● TASK ITEM:
Pick out every line in the data below that holds "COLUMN".

● GIVEN MATERIAL:
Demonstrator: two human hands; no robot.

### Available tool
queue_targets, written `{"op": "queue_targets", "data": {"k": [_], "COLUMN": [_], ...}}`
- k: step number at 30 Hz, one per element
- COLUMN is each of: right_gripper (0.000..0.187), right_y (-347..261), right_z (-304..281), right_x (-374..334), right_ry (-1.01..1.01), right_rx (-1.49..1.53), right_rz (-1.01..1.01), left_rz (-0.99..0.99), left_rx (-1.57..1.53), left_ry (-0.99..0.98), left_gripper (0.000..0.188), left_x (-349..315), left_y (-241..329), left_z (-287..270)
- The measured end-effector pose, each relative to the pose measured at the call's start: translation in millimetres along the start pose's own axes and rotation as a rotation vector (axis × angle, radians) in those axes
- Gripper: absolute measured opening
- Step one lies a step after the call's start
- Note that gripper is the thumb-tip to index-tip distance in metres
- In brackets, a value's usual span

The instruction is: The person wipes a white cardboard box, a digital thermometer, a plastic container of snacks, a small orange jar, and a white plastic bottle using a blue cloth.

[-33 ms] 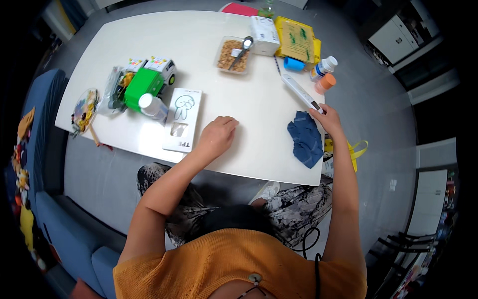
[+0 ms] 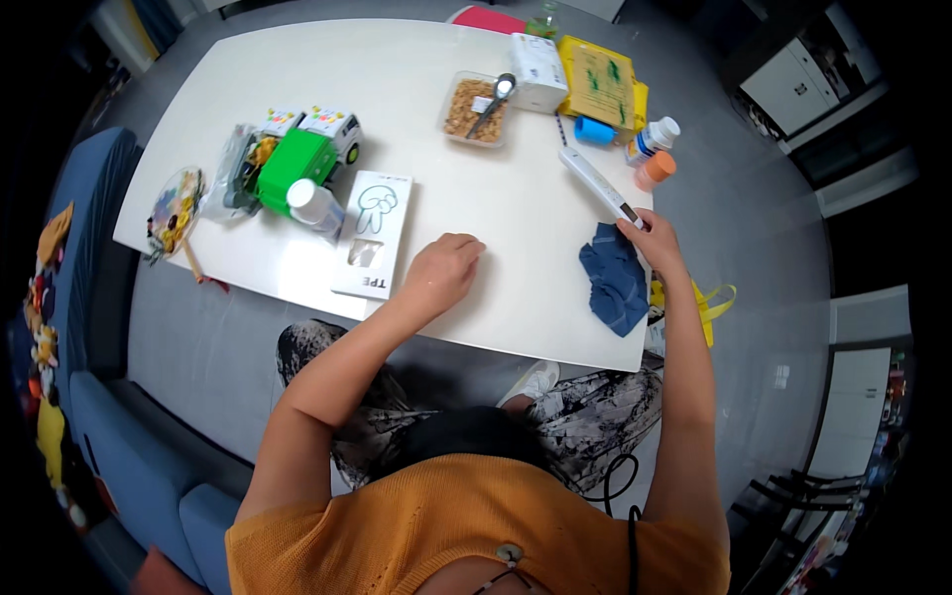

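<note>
My right hand (image 2: 653, 243) is closed on the near end of a long, slim white device (image 2: 600, 188) with a dark patch by my fingers. The device lies slanted over the table's right side, its far end pointing away to the left. Just below it is a crumpled dark blue cloth (image 2: 615, 280). My left hand (image 2: 444, 274) rests on the table near its front edge, fingers curled together, with nothing visible in them. To its left lies a flat white box (image 2: 374, 236) with a drawn figure and a small window.
Left on the white table (image 2: 248, 69) are a green toy truck (image 2: 297, 169), a white bottle (image 2: 314, 205) and a round decorated fan (image 2: 177, 213). Farther off stand a food tub (image 2: 466, 109) with a spoon, a tissue pack (image 2: 538, 71), a yellow package (image 2: 600, 84) and an orange-capped bottle (image 2: 654, 171).
The whole table has shifted slightly to the right in the picture. Both hands keep the same grip and pose, and nothing is taken up or let go.
</note>
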State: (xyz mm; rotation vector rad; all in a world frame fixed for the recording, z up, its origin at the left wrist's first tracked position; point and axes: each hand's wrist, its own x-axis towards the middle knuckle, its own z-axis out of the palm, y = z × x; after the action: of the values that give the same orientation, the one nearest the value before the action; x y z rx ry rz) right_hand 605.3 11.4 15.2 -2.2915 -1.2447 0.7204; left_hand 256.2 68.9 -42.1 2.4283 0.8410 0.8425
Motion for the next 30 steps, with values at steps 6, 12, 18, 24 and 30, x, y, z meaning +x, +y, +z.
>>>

● OUTPUT OF THE TASK:
queue_targets, written `{"op": "queue_targets", "data": {"k": [_], "COLUMN": [_], ...}}`
- COLUMN is each of: right_gripper (0.000..0.187), right_y (-347..261), right_z (-304..281), right_x (-374..334), right_ry (-1.01..1.01), right_rx (-1.49..1.53), right_rz (-1.01..1.01), left_rz (-0.99..0.99), left_rx (-1.57..1.53), left_ry (-0.99..0.98), left_gripper (0.000..0.188), left_x (-349..315), left_y (-241..329), left_z (-287..270)

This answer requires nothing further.